Born in the Bronx on July 23, 1937, she was the daughter of Dominic and Lena (Fiorelli) Cardoso.

Mrs. Cafiso attended East Hampton High School. She was a homemaker and an avid walker.

Mrs. Cafiso was predeceased by her husband, Vincent Cafiso, Sr. She is survived by children Lorraine Fiigon of Fort Myers, Fla., Catherine Cafiso of East Hampton and Vincent Cafiso, Jr., of East Meadow, L.I. She is also survived by brothers Anthony Ricci of East Hampton and Dominic Cardoso of East Hampton; three grandchildren and four nieces and nephews.

Services were Friday, January 29 at Yardley and Pino Funeral Home, with a Mass on Saturday, January 30 at Most Holy Trinity Church in East Hampton. Interment followed at Most Holy Trinity Cemetery.

In lieu of flowers, the family asks that donations be made to the East Hampton Village Ambulance Association, 1 Cedar St. East Hampton, NY 11937, or Most Holy Trinity Church, 79 Buell La., East Hampton,NY 11937.

Joseph R. Comfort, Jr.

Joseph R. Comfort, Jr., formerly of Sag Harbor, died on January 28 in Palm Bay, Fla., where he had been living for the past five years. He was 53 years old.

Born in Southampton on July 29, 1956, he was the son of Joseph R. and Irene (DeSanti) Comfort, Sr.

Mr. Comfort was an auto mechanic and an honorary member of the Sag Harbor Volunteer Fire Department.

In addition to his mother, he is survived by his children, Shawn M. Comfort of Hampton Bays, Kimberly A. Comfort of Hampton Bays and Jack E. Comfort of Florida.

Remains were cremated.

Katharine Williams Grant

Katharine Williams Grant of Washington, D.C., died peacefully on January 17 at home. She was 85.

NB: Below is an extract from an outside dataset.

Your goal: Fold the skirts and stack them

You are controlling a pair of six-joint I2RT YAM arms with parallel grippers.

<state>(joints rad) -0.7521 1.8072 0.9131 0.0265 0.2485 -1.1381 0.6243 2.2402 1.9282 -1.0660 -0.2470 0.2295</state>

Born in Utica, New York, to Henry D. Williams, an attorney and New York State senator, and Mary F. Jones, she was educated at St. Timothy’s School in Catonsville, Maryland, and Radcliffe College in Boston.

In 1943, she married David Grant, and eventually settled in Englewood, N.J. They later divorced and she continued to live there, raising a son and caring for her mother. Later, she studied art at Columbia University, Italian language and culture in Perugia, Italy, and worked at the Ford Foundation in New York City.

In 1982, she moved to Jarinu, Brazil, where she managed a dairy farm that had belonged to her aunt, overseeing its herd of Holstein cattle, creation of a lake and renovations to all buildings and fields. Accompanied by her German Shepherd, Apollo, she lived there until she returned to the U.S. for health reasons.

She is survived by her son, David W. Grant, and grandson, Byron James Grant.

Mrs. Grant loved Sag Harbor, where she spent extended periods of time with her sister, Margaret Williams Ginna, of Division Street. She will be buried next to Margaret in Oakland Cemetery, after a service at Christ Episcopal Church on Sunday, February 14, at 2 p.m.